Молодой человек опускается на пол, руками перехватывая костыль, ложится на спину и вползает под угол громоздкого основания аквариума. По углам рамы – обтянутые резиной колесики на стальных шарнирах. Между одним колесом и шарниром что-то застряло. Молодой человек достает отвертку и принимается за работу.
– Ал, – доносится его голос из-под аквариума, – что с ним сегодня такое?
– Ничего, Том, – отвечает Большой Ал. – Устал, и все. Последний вечер ангажемента. А у него годы уже не те.

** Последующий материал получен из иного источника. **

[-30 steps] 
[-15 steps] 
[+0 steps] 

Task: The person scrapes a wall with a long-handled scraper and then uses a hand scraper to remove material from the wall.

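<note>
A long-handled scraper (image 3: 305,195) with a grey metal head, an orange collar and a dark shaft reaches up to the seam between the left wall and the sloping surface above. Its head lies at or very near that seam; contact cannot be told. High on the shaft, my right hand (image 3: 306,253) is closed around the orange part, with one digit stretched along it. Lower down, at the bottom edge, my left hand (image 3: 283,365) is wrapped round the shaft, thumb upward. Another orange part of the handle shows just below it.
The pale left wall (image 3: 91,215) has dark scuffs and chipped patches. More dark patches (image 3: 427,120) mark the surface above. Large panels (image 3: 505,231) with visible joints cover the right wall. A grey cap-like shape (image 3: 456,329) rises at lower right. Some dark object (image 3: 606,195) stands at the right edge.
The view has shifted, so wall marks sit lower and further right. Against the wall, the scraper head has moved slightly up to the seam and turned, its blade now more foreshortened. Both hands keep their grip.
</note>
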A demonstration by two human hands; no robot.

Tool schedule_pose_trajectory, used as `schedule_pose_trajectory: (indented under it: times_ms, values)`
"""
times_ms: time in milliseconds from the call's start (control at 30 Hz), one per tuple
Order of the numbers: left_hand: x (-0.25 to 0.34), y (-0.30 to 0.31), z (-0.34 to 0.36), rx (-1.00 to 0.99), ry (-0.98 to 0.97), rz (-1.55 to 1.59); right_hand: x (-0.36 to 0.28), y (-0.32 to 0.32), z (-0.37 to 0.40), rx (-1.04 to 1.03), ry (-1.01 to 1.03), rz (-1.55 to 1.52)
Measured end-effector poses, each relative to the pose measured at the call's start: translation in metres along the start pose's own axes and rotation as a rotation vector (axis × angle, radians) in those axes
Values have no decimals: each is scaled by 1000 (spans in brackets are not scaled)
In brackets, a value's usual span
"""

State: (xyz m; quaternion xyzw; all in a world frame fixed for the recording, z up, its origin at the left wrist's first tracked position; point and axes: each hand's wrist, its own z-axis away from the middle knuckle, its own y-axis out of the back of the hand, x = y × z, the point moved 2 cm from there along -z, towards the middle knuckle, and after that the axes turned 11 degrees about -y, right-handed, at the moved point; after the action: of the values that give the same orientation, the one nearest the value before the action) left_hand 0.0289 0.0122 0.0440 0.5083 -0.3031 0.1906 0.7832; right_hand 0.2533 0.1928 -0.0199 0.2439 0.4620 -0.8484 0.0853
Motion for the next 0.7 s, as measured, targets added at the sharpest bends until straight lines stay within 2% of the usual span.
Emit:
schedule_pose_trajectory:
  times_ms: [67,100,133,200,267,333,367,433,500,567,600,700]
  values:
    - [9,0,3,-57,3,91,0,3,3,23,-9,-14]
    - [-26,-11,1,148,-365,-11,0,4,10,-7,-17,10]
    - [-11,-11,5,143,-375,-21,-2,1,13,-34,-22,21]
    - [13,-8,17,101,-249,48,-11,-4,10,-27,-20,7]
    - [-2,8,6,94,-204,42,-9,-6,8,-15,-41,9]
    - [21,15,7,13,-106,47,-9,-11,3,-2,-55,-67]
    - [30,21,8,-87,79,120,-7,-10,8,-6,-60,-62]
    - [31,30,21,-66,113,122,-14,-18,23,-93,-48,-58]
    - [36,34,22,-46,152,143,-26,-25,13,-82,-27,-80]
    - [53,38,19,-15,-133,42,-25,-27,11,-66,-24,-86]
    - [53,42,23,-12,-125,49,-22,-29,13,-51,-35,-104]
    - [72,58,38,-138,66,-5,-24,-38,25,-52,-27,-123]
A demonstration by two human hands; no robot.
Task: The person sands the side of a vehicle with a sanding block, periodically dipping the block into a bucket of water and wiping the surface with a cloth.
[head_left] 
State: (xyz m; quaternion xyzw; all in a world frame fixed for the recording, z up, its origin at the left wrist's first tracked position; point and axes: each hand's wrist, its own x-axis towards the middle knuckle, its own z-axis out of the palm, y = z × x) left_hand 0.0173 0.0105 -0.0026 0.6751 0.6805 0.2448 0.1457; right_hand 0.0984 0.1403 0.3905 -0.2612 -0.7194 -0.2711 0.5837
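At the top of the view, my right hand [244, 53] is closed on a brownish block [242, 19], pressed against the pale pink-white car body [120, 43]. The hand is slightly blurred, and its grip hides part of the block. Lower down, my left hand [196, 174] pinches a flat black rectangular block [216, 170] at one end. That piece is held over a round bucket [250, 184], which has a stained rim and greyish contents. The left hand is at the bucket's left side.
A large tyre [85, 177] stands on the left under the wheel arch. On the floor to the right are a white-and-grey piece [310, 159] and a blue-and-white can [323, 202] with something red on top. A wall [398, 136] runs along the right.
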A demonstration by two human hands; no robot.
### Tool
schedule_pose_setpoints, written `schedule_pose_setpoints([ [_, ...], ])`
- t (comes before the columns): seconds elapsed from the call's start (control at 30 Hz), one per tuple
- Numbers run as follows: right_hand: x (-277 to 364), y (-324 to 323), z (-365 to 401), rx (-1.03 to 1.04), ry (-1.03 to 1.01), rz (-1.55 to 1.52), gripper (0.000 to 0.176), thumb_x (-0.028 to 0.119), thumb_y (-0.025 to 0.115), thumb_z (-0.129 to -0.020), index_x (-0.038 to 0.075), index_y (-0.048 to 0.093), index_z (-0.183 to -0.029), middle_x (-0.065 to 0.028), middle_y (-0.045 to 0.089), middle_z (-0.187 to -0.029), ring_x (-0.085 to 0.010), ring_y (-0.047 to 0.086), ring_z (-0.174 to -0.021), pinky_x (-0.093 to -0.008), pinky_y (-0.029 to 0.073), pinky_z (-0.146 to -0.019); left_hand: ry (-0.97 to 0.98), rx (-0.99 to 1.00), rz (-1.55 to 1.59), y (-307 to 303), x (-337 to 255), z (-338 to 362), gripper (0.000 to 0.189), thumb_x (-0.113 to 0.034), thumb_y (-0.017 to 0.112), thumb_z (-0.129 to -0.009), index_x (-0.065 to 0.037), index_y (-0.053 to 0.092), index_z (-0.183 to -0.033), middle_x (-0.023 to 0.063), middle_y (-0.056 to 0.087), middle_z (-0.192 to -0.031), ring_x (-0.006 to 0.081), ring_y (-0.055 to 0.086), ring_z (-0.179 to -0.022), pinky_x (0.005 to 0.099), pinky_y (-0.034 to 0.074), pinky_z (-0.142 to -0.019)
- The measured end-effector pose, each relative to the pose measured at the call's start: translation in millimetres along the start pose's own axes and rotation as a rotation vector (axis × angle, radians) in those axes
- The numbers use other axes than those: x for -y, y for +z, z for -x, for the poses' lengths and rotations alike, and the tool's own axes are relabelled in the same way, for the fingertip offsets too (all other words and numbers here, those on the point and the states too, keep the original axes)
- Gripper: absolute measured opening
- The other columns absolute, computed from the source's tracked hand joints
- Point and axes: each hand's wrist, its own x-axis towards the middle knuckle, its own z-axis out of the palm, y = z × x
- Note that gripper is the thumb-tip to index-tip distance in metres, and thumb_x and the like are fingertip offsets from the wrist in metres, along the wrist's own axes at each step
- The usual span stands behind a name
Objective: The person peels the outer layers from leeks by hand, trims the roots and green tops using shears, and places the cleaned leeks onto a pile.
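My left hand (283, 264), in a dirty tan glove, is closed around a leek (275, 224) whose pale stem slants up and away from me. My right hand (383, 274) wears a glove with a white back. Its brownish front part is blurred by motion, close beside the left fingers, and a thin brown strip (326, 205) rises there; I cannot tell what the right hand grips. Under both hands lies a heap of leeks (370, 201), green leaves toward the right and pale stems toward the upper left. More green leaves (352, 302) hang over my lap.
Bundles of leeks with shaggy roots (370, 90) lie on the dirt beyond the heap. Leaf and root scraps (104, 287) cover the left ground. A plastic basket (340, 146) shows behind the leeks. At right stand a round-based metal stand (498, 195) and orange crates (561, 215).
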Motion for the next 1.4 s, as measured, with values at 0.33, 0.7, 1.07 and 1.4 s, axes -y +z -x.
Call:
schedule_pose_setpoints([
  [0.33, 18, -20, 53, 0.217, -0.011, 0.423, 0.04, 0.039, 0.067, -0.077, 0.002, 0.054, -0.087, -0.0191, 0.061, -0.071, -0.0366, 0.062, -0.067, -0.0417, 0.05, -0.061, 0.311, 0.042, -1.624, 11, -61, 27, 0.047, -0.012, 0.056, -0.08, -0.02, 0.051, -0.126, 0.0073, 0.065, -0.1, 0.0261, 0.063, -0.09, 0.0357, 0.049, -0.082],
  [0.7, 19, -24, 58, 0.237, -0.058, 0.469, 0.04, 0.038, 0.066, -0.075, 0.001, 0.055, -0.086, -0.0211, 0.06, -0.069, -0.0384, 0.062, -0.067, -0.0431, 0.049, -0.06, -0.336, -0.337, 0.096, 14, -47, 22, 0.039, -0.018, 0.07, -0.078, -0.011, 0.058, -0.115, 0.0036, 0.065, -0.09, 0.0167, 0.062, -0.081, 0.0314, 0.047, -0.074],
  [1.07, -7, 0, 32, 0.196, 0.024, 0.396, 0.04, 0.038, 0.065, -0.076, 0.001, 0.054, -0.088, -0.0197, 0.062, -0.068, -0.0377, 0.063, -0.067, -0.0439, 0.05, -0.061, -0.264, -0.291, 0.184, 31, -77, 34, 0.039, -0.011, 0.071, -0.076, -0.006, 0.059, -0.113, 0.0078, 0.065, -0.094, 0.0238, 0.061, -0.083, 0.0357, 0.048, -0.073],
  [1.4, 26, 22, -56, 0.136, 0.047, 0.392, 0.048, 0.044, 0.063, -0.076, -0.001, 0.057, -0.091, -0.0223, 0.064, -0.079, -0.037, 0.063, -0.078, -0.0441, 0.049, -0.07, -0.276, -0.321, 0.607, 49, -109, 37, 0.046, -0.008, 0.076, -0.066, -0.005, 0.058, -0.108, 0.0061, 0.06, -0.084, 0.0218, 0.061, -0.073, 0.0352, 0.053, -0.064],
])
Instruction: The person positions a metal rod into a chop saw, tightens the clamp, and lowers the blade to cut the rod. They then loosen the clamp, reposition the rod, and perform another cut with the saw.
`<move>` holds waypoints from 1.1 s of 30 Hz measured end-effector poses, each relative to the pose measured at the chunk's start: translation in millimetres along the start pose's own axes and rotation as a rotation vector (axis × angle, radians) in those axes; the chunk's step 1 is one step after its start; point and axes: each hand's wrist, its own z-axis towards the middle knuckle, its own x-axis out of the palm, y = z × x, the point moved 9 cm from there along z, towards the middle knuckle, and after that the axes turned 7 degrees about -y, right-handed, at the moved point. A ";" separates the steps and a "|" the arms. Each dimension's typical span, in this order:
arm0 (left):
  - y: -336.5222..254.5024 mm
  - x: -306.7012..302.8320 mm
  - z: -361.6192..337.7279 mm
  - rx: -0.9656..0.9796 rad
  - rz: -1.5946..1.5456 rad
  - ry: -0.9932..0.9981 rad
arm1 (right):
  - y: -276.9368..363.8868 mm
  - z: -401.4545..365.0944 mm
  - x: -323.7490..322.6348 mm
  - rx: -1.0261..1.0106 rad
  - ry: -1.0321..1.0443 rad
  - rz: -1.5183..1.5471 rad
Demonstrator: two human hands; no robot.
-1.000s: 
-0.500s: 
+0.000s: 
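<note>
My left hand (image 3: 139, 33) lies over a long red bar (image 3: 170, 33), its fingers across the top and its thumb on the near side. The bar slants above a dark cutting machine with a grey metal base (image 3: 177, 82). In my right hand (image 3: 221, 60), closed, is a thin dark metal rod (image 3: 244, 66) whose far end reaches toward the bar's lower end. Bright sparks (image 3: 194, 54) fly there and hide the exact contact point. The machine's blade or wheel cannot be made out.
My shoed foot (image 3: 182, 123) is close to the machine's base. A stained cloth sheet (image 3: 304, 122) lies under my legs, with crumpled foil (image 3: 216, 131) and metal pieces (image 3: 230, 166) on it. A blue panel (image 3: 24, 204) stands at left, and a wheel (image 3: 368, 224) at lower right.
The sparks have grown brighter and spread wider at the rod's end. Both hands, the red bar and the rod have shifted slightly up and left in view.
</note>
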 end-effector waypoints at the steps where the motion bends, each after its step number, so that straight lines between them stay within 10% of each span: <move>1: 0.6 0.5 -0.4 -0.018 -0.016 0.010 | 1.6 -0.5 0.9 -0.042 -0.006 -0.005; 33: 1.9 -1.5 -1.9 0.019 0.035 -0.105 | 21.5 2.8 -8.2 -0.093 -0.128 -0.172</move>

К ним безмолвно присоединяется тощий человечек в тюрбане. Лицо коричневое и лишено возраста, глаза темны и проникновенны. К любой группе, вечеринке или беседе он всегда присоединяется безмолвно. Скрытность – его вторая натура. Он немногословен и осторожен, поступь его легка. Никто не знает, сколько ему лет, сколько жизней он прожил, прежде чем поступил на службу к Мастеру Побега. Он может быть врачом, пилотом, моряком, шеф-поваром. На любом континенте он как дома, говорит на одном языке с полицейскими и ворами. Никто лучше его перед побегом из тюрьмы не подкупит надзирателя, чтобы спрятал в камере ключ, или репортера – чтобы преувеличил количество минут, которые Мастер пробыл под водой, прыгнув с моста. Зовут его Омар – имя столь откровенно пошлое, что, учитывая тюрбан и пустынно-бурую кожу, публика полагает подобное именование лишь атмосферой, маскировкой, элементом завораживающей прелести Великого Мистериозо. Происхождение Омара и его настоящее имя под сомнением, однако смуглая кожа подлинна. Что до тюрбана, никто, кроме артистов труппы, не знает, как смущается он своих залысин.